> _Work item_
Every entry below is to be copied exactly as written.

··········

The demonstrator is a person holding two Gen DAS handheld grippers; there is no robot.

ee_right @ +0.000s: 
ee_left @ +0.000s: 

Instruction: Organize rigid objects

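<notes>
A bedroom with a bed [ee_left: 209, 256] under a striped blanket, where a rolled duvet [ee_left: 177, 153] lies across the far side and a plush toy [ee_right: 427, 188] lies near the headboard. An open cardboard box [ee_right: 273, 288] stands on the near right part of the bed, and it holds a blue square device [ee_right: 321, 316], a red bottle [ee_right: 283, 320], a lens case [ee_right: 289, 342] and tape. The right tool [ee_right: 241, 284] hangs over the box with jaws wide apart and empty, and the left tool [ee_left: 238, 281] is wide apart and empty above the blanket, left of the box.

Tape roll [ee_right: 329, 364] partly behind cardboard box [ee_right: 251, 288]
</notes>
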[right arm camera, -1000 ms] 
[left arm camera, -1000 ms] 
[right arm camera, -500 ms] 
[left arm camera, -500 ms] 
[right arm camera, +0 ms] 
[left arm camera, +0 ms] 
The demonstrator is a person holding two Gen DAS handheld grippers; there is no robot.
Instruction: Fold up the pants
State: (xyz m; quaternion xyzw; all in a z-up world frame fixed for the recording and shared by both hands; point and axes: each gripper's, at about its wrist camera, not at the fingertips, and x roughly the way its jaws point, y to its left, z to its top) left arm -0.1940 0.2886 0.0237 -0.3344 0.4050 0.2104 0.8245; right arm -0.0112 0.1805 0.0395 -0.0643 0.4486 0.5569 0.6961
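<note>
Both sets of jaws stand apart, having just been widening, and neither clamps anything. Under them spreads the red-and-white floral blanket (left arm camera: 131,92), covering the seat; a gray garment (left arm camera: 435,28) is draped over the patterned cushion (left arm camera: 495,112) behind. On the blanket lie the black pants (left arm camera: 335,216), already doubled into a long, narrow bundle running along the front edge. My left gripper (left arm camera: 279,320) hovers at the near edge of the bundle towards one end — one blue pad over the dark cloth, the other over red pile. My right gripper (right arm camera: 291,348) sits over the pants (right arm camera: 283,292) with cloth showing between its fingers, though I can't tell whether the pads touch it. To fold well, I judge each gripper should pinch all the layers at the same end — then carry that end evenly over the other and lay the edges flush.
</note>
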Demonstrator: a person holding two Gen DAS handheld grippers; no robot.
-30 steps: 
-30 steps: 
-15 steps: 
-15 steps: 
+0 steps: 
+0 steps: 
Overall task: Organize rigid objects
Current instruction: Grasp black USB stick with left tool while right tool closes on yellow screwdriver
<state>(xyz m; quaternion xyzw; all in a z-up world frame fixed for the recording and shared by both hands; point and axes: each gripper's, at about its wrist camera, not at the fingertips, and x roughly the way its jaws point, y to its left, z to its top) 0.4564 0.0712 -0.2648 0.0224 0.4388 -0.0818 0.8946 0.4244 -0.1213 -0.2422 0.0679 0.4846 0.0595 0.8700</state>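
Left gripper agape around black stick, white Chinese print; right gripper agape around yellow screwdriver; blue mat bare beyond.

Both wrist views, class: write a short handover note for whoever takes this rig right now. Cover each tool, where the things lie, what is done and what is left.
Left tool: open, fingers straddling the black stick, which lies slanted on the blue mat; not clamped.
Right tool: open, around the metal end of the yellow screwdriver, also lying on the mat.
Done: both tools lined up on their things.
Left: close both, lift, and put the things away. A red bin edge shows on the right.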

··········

> _Written solution_
The demonstrator is a person holding two Gen DAS handheld grippers; there is no robot.

ee_right @ +0.000s: 
ee_left @ +0.000s: 

Instruction: Organize rigid objects

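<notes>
A bedroom with a bed [ee_left: 209, 256] under a striped blanket, where a rolled duvet [ee_left: 177, 153] lies across the far side and a plush toy [ee_right: 427, 188] lies near the headboard. An open cardboard box [ee_right: 273, 288] stands on the near right part of the bed, and it holds a blue square device [ee_right: 321, 316], a red bottle [ee_right: 283, 320], a lens case [ee_right: 289, 342] and tape. The right tool [ee_right: 241, 284] hangs over the box with jaws wide apart and empty, and the left tool [ee_left: 238, 281] is wide apart and empty above the blanket, left of the box.

Tape roll [ee_right: 329, 364] partly behind cardboard box [ee_right: 251, 288]
</notes>
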[right arm camera, -1000 ms] 
[left arm camera, -1000 ms] 
[right arm camera, -500 ms] 
[left arm camera, -500 ms] 
[right arm camera, +0 ms] 
[left arm camera, +0 ms] 
The demonstrator is a person holding two Gen DAS handheld grippers; there is no robot.
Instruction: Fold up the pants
State: (xyz m; quaternion xyzw; all in a z-up world frame fixed for the recording and shared by both hands; point and axes: each gripper's, at about its wrist camera, not at the fingertips, and x roughly the way its jaws point, y to its left, z to its top) left arm -0.1940 0.2886 0.0237 -0.3344 0.4050 0.2104 0.8245; right arm -0.0112 0.1805 0.0395 -0.0643 0.4486 0.5569 0.6961
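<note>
Both sets of jaws stand apart, having just been widening, and neither clamps anything. Under them spreads the red-and-white floral blanket (left arm camera: 131,92), covering the seat; a gray garment (left arm camera: 435,28) is draped over the patterned cushion (left arm camera: 495,112) behind. On the blanket lie the black pants (left arm camera: 335,216), already doubled into a long, narrow bundle running along the front edge. My left gripper (left arm camera: 279,320) hovers at the near edge of the bundle towards one end — one blue pad over the dark cloth, the other over red pile. My right gripper (right arm camera: 291,348) sits over the pants (right arm camera: 283,292) with cloth showing between its fingers, though I can't tell whether the pads touch it. To fold well, I judge each gripper should pinch all the layers at the same end — then carry that end evenly over the other and lay the edges flush.
</note>
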Demonstrator: a person holding two Gen DAS handheld grippers; no robot.
-30 steps: 
-30 steps: 
-15 steps: 
-15 steps: 
+0 steps: 
+0 steps: 
Overall task: Organize rigid objects
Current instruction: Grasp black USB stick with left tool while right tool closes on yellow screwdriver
<state>(xyz m; quaternion xyzw; all in a z-up world frame fixed for the recording and shared by both hands; point and axes: each gripper's, at about its wrist camera, not at the fingertips, and x roughly the way its jaws point, y to its left, z to its top) 0.4564 0.0712 -0.2648 0.0224 0.4388 -0.0818 0.8946 0.4244 -0.1213 -0.2422 0.0679 0.4846 0.0595 0.8700</state>
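Left gripper agape around black stick, white Chinese print; right gripper agape around yellow screwdriver; blue mat bare beyond.

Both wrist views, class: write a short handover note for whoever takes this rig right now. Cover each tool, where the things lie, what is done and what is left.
Left tool: open, fingers straddling the black stick, which lies slanted on the blue mat; not clamped.
Right tool: open, around the metal end of the yellow screwdriver, also lying on the mat.
Done: both tools lined up on their things.
Left: close both, lift, and put the things away. A red bin edge shows on the right.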

There's nothing left to add to the answer.